Search the data for the string "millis" and copy each line where it turns up.
★ ★ ★ ★ ★
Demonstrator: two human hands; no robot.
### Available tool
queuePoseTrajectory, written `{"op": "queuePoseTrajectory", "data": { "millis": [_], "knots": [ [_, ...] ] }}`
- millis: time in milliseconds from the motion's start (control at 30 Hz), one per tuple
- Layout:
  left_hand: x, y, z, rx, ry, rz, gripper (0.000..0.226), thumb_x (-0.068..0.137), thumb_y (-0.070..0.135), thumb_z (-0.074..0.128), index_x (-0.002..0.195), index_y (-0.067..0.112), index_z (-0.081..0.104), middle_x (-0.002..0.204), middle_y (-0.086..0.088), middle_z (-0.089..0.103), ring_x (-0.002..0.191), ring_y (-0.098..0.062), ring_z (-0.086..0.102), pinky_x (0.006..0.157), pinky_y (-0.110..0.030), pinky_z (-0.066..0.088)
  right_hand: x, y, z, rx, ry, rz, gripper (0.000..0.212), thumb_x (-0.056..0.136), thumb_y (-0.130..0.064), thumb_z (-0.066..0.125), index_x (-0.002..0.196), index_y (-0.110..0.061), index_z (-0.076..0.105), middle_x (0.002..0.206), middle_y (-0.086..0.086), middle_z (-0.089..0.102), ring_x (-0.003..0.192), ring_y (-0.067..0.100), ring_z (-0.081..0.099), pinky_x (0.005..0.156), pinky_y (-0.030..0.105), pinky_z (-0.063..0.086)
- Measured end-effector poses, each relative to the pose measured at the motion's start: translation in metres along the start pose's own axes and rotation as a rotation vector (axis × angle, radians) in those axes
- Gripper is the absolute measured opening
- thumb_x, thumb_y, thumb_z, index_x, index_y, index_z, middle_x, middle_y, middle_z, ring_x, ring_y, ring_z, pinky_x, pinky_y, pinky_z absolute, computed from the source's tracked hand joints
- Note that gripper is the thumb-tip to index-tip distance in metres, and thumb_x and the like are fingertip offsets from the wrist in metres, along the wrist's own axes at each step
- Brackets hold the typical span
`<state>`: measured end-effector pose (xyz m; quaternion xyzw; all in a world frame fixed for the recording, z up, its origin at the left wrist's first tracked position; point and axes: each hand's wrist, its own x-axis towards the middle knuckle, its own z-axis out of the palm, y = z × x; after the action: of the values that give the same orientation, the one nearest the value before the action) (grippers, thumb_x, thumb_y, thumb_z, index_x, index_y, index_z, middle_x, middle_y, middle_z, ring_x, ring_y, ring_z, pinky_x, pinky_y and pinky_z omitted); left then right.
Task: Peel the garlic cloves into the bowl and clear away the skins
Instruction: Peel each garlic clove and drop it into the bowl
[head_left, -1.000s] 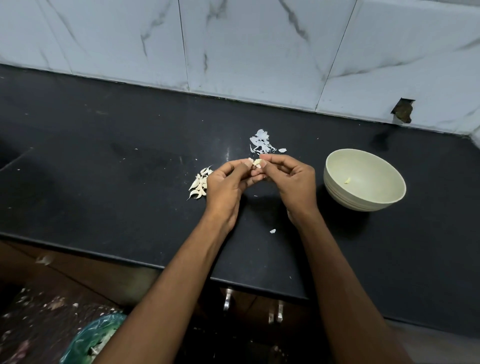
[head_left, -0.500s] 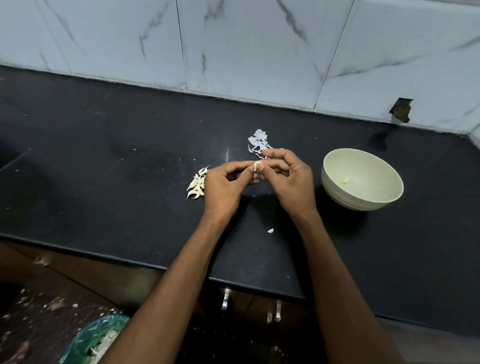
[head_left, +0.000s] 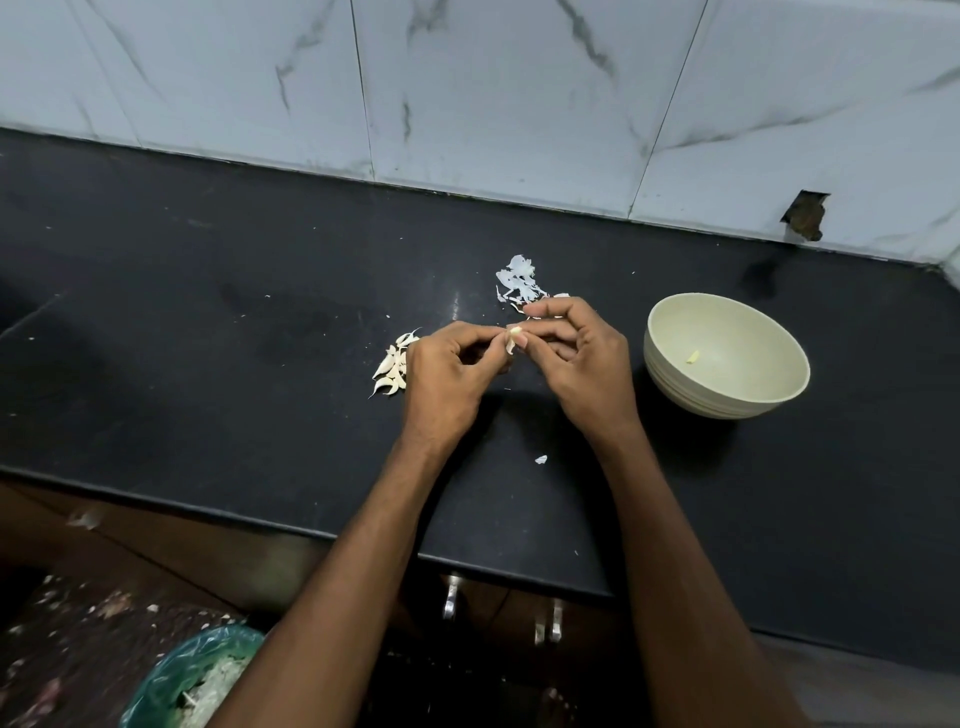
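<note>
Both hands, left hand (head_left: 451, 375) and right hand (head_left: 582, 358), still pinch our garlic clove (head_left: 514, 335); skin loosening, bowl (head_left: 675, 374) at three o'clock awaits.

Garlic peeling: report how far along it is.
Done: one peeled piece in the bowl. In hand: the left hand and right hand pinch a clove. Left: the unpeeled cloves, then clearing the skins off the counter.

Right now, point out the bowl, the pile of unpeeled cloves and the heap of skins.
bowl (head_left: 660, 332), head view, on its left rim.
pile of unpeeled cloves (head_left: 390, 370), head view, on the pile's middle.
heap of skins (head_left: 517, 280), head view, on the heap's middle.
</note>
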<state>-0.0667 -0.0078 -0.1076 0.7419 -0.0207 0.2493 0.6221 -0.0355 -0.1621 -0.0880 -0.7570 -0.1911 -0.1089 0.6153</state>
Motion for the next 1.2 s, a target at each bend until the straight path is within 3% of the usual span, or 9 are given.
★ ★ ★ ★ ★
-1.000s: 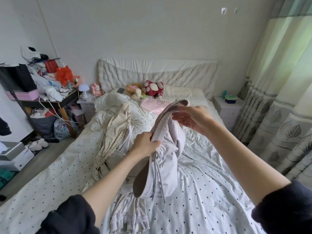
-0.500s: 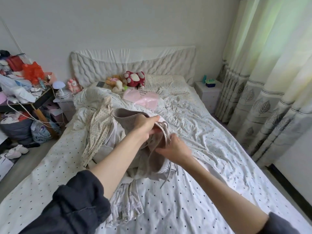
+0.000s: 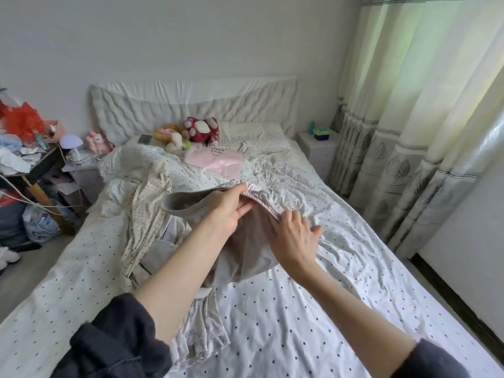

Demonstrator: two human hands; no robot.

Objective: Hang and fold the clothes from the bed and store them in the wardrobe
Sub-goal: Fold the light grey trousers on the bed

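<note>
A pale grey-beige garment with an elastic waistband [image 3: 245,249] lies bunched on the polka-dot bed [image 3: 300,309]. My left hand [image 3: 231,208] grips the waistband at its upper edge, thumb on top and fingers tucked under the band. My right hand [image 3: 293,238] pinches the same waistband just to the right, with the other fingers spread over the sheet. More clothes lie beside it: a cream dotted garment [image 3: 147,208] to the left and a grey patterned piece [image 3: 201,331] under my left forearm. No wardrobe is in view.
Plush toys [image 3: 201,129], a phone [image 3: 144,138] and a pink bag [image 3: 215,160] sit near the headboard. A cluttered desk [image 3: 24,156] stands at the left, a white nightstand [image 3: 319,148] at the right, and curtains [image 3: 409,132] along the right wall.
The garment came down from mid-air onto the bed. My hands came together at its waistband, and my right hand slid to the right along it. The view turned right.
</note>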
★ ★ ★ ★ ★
■ ANSWER BOX ■
queuePoseTrajectory, written `{"op": "queuePoseTrajectory", "data": { "millis": [_], "knots": [ [_, ...] ] }}`
- millis: time in milliseconds from the motion's start (control at 30 Hz), one per tuple

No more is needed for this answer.